Repeat only the lines from the one containing "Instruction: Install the" to the final line below, exactly as they read, and leave every picture out.

---------- Dataset content ----------

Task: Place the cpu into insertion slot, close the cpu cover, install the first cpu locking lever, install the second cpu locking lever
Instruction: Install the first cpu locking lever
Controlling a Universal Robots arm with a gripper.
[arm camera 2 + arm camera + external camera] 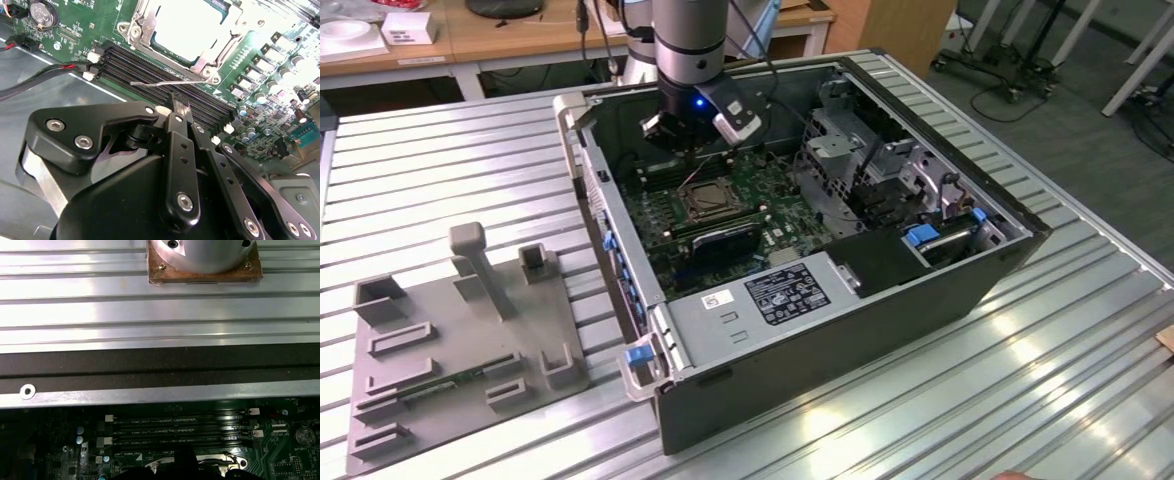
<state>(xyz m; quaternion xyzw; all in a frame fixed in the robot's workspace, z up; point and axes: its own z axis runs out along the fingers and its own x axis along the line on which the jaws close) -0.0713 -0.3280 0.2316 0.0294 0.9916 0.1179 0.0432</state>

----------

▶ Task response:
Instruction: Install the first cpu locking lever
Controlling a Universal Robots arm with a gripper.
[arm camera 2 + arm camera + external camera] 
<state>(xyz m; quaternion xyzw; all in a frame fixed in the robot's workspace, z up; point and axes: its own z axis runs out along the fingers and its own x axis along the line on which the jaws close) -0.0713 -0.3280 0.2316 0.0294 0.9916 0.1179 0.0432</state>

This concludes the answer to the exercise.